* ABOUT THIS EXERCISE *
Give back the listing word for word, from top to bottom.

* SUPPLIED MATERIAL *
☆ ☆ ☆

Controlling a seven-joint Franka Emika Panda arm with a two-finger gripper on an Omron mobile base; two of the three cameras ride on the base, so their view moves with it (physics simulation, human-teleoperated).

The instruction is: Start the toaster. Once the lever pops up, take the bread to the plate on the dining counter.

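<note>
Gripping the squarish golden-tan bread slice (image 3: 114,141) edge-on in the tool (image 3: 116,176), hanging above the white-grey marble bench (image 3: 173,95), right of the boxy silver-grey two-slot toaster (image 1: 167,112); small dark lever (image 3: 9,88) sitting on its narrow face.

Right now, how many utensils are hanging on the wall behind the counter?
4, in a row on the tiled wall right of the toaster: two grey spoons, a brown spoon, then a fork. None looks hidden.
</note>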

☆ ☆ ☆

* ANSWER BOX *
Controlling a seven-joint Franka Emika Panda arm with a two-finger gripper on an Omron mobile base; two of the three cameras ride on the base, so their view moves with it (physics simulation, human-teleoperated).

The instruction is: Start the toaster. Once the lever pops up, take the bread to the plate on the dining counter.

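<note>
Gripping the squarish golden-tan bread slice (image 3: 114,141) edge-on in the tool (image 3: 116,176), hanging above the white-grey marble bench (image 3: 173,95), right of the boxy silver-grey two-slot toaster (image 1: 167,112); small dark lever (image 3: 9,88) sitting on its narrow face.

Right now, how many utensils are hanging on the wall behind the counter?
4, in a row on the tiled wall right of the toaster: two grey spoons, a brown spoon, then a fork. None looks hidden.
</note>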

The output has nothing more to it.